「2020年」と復興

「2020年」は東日本大震災からの復興とどうかかわっているか、3つの材料から考えてみます。
1つめは、実感としての復興の完了時期です。2013年3月1日の朝日新聞に掲載された「被災42市町村アンケート」結果では「復興の完了時期は?」の設問に対し、(今後)「6〜10年」とする市町村の回答が多く、これは被災から8〜12年となります(2019〜23年)。およその中心が2020年頃とみることもできます。ただしバラツキがあり、仙台は例外的に「3年以内」(2016年まで)としていたのに対し、原発に近い町では「無回答・わからない」や「11〜15年」(2024〜28年)が中心でした。
2つめは、復興計画の計画期間です。国の「東日本大震災からの復興の基本方針」(2011.7.29決定、8.11改定)では、「復興期間は10 年間とし、被災地の一刻も早い復旧・復興を目指す観点から、復興需要が高まる当初の5年間を「集中復興期間」と位置付ける」としています。各自治体ではこれを踏まえて、被災から10年間となる平成32年度(2020年度)までを計画期間とするところが多くなっています。例えば南相馬市は「計画期間は、平成23 年度から平成32 年度までの概ね10 年間とします」(『南相馬市復興計画』平成23年12月)とし、「計画期間である10 年後(平成32 年度)には、震災前の予測人口6万2千人よりも増加させることを目指します」という数値目標を掲げています。ただし、平成30年度(2018年度)とする復興計画などもいくらかみられるほか、仙台市では「国の動向と整合を図りつつ、一日も早い復旧・復興を目指すとともに、早期の復興により東北全体の復興を牽引するといった観点から、震災復興計画の計画期間は、平成23 年度(2011 年度)から平成27 年度(2015年度)までの5年間とします」としています。

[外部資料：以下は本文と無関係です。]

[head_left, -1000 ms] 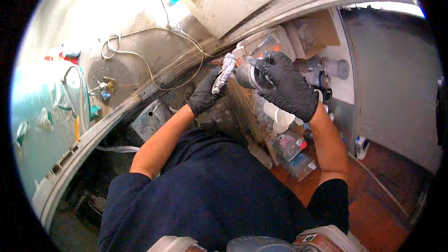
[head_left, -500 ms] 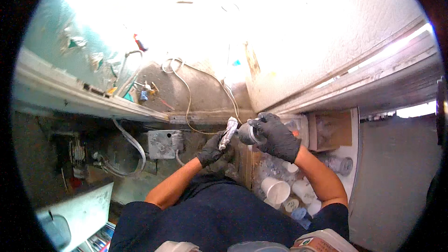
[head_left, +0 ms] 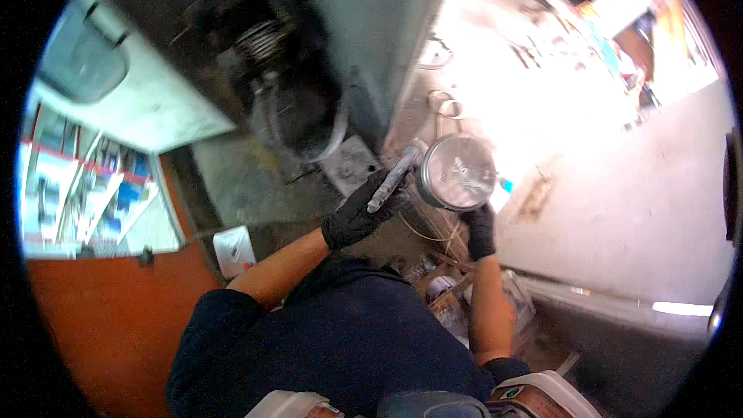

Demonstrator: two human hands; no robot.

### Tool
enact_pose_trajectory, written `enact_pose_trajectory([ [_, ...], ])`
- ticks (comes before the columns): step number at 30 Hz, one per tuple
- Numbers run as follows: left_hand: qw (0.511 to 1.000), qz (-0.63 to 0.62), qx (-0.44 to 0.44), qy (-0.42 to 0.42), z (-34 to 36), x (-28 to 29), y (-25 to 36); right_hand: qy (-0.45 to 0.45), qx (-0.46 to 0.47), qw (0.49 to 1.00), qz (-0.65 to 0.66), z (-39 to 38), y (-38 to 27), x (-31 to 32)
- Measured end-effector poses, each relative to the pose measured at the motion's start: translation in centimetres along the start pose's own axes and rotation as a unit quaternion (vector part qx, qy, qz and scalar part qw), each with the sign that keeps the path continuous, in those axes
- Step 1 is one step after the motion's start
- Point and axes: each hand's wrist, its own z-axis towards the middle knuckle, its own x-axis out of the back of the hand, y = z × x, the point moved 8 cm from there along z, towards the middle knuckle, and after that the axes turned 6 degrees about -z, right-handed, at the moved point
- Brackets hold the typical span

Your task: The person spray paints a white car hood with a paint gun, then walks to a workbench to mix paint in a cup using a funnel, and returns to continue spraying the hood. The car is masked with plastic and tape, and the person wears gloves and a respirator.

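My left hand, in a black glove, is closed around a pale, smeared, crumpled-looking tube that slants up to the right. My right hand, also black-gloved, holds a round metal can from below and behind. The can's flat silver end, with dark markings, faces me; the fingers under it are mostly hidden. The tube's upper end lies close beside the can's left rim. Whether they touch, I cannot tell.
At the left stand a pale open door, shelves of goods and an orange panel. Dark machinery with a hose is ahead. Cables lie on the floor. A white panel stands at right, above containers.
My view has swung to the left, bringing the shelves and orange panel in. The can has turned so its flat end faces me. Both hands keep their holds.
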Motion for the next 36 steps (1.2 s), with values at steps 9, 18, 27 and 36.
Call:
enact_pose_trajectory([
  [9, 0.935, 0.331, -0.047, 0.116, -14.8, 15.2, 15.6, -0.344, -0.388, 0.842, -0.149, -4.5, 18.7, -33.7],
  [18, 0.858, -0.348, -0.140, 0.350, -28.3, 25.1, 26.8, -0.460, -0.377, 0.742, -0.310, -6.9, 27.9, -54.2],
  [27, 0.694, -0.208, -0.098, 0.682, -29.6, 29.3, 31.9, -0.809, 0.283, 0.336, -0.391, -32.4, 10.1, -83.8],
  [36, 0.683, -0.172, -0.061, 0.707, -32.0, 42.1, 28.6, -0.955, -0.144, 0.252, -0.063, -47.5, -0.6, -92.8],
])
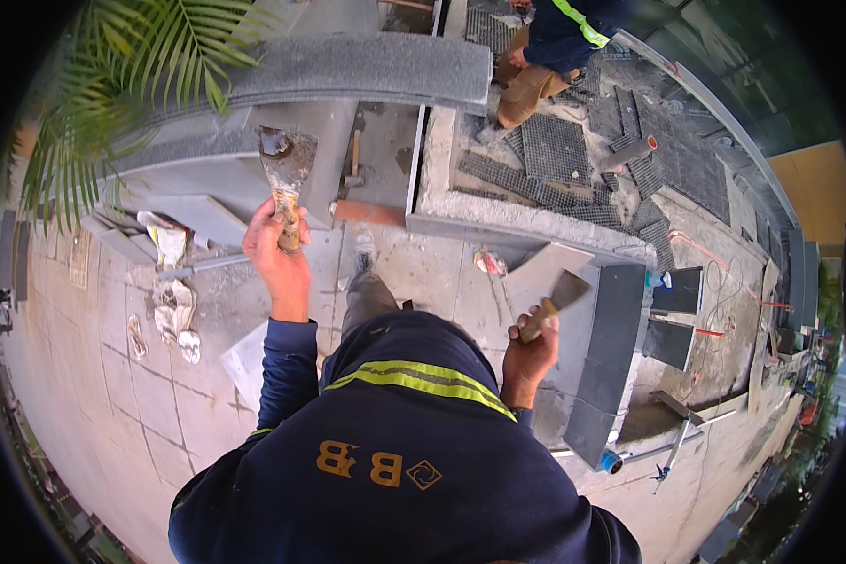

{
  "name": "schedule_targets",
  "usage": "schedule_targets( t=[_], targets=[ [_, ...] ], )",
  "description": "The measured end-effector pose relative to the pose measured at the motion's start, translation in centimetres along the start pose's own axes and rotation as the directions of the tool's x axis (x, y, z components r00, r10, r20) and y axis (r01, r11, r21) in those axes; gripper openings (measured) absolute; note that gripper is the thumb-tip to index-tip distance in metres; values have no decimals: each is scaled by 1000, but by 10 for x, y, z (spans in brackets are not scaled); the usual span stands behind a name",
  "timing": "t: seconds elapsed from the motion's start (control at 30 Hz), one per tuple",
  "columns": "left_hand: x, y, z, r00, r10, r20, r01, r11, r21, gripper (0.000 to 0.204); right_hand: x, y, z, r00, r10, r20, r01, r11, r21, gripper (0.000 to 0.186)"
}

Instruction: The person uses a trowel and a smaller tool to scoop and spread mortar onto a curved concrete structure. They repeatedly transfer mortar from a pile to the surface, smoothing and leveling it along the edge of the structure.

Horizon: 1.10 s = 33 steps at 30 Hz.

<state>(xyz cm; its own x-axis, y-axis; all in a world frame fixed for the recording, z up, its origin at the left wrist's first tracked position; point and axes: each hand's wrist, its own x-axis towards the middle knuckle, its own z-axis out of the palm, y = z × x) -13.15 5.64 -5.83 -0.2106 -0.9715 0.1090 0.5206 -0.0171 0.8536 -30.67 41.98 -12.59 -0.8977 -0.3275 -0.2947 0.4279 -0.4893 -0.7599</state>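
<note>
My left hand (pixel 277 256) is closed around the handle of a scraper (pixel 288 162), held up with its blade pointing away from me. Dark paste sits on that wide blade, and its handle is smeared with dried residue. In my right hand (pixel 532 355) I grip a second scraper (pixel 566 289) by its pale, wood-coloured handle. Its blade tilts up to the right and looks cleaner. The two tools are apart, and neither touches another surface. Beyond the left one is a long grey stone slab (pixel 367 70).
Top right, a co-worker (pixel 536 80) crouches among black grid mats (pixel 556 148) and an upright pipe (pixel 641 148). A dark slab (pixel 609 348) stands to my right, near a clamp (pixel 672 456). Left lie stained white cloths (pixel 172 308); palm fronds (pixel 150 56) overhang. A hammer (pixel 353 160) lies ahead.
</note>
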Motion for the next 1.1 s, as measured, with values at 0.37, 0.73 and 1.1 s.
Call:
schedule_targets(
  t=[0.37,0.73,1.1],
  targets=[
    [-72,45,-24,994,51,-101,-49,999,24,38,5,-36,-18,994,25,109,-3,981,-194,47],
    [-104,63,-76,998,-67,-13,66,995,-78,35,-13,51,47,971,225,82,-158,860,-485,43],
    [-145,115,-226,969,-228,-94,237,966,101,35,-114,153,78,870,472,142,-315,754,-577,40]
  ],
)
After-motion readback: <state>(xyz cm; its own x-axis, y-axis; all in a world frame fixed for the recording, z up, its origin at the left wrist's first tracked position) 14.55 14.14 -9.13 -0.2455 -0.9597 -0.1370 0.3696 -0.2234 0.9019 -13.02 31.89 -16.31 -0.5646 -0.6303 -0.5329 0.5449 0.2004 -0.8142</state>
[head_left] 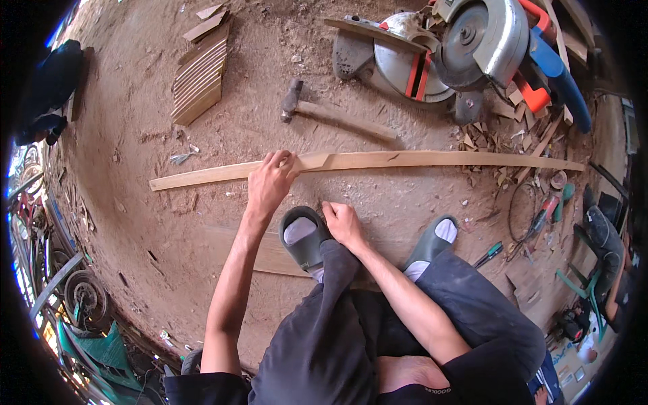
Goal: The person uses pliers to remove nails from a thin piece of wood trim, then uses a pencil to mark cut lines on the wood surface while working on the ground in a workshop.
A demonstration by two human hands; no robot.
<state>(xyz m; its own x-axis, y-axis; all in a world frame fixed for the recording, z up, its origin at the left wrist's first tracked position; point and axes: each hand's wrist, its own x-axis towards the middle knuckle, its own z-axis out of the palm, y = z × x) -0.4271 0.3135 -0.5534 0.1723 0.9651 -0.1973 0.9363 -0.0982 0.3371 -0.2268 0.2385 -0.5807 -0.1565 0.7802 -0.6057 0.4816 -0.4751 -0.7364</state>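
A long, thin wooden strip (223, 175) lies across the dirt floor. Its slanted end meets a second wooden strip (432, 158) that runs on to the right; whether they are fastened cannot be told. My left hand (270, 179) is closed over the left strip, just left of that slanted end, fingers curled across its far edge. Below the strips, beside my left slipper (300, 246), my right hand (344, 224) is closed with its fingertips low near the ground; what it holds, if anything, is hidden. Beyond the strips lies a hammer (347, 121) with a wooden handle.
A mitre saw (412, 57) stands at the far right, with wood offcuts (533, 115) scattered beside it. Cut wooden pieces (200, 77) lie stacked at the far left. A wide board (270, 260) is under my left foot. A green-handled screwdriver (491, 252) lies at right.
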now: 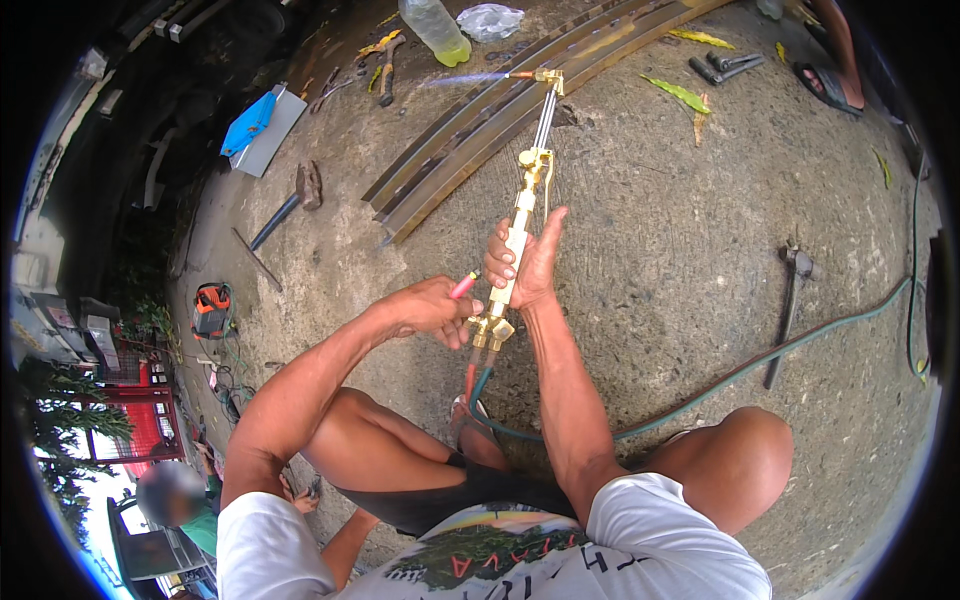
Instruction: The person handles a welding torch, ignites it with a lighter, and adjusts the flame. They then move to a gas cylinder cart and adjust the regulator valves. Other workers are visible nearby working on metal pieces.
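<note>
Torch burns at its far end, right hand wrapped around it, left hand gripping a pink lighter.

An open-air metalworking yard is indicated by the rough concrete ground, strewn with fallen leaves, on which steel bars and a sledgehammer are laid; a lit oxy-fuel cutting torch is held over the concrete.
</note>
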Demonstrator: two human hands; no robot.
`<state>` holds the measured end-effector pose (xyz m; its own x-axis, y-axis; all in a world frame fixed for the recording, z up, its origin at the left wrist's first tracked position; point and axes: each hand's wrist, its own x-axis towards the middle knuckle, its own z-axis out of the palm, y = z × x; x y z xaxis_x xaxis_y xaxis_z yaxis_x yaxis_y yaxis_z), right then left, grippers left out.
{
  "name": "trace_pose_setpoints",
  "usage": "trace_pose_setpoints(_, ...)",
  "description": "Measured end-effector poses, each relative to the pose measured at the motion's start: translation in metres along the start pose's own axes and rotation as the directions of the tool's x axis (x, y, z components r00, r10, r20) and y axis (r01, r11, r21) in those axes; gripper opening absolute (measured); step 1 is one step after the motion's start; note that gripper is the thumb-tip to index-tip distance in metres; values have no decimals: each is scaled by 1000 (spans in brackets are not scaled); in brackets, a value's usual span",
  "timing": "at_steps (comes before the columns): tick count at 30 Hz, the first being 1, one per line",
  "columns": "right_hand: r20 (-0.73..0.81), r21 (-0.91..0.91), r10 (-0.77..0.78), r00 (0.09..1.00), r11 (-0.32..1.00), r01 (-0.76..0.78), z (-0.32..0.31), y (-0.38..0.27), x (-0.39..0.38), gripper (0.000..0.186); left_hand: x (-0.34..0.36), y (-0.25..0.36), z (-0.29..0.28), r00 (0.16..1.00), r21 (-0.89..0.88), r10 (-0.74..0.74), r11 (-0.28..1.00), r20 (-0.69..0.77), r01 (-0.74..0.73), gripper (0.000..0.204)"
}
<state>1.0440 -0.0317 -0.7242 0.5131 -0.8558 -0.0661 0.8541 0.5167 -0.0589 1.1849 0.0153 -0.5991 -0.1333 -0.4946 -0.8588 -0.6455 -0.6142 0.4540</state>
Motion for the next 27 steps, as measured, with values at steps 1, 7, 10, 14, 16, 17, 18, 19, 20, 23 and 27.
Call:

3つめは、国が「集中復興期間」としている当初の5年間と強く関係する復興特区法の考え方です。その立法過程の参議院本会議での質問と大臣の答弁をそのまま引用させていただきます。(H23.11.30議事録より)
(質問)「この法律自体は時限立法ではなく恒久法であり、一方で、附則第二条には五年後の検討条項が置かれております。申すまでもなく、一日も早く被災地の復旧・復興を実現することが必要でありますが、現在の被災地の状況を踏まえれば、本格的な復興までには大変な時間が掛かることも想定されます。政府として、復興特区法により被災地の復興を図っていく期間をいつごろまでと想定しているのか、こういった想定がなければ最終的にどの程度の規模の支援が必要になるのかといった見通しも立たないのではないかと思いますが、政府としての考えをお伺いいたします。加えて、法施行後、五年後の検討に当たってはどのような観点から見直しを行っていくのか、お聞かせください。」
(平野大臣)「復興特区法による復興支援の期間と特区法の施行後五年以内の検討について御質問をいただきました。本年七月に策定された東日本大震災からの復興の基本方針においては、復興期間を十年としまして、被災地の一刻も早い復旧・復興を目指す観点から、当初の五年間を集中復興期間と位置付けております。政府としましては、この復興期間を目安としつつ、インフラの応急復旧の実施、地域の復興計画の早期策定に向けた支援、インフラ等の整備スケジュールを明示した工程表の作成、公表等により、被災市町村、県と共同して早期に向けて鋭意取り組んでいるところであります。法律の施行後五年以内の施行状況の検討に当たりましては、このような各地域の復興の進捗状況を把握しまして、東日本大震災からの復興の円滑かつ迅速な推進を着実に達成していく観点から、被災地のその時点における復興の実態を踏まえまして所要の検討をしていくことになると考えております。」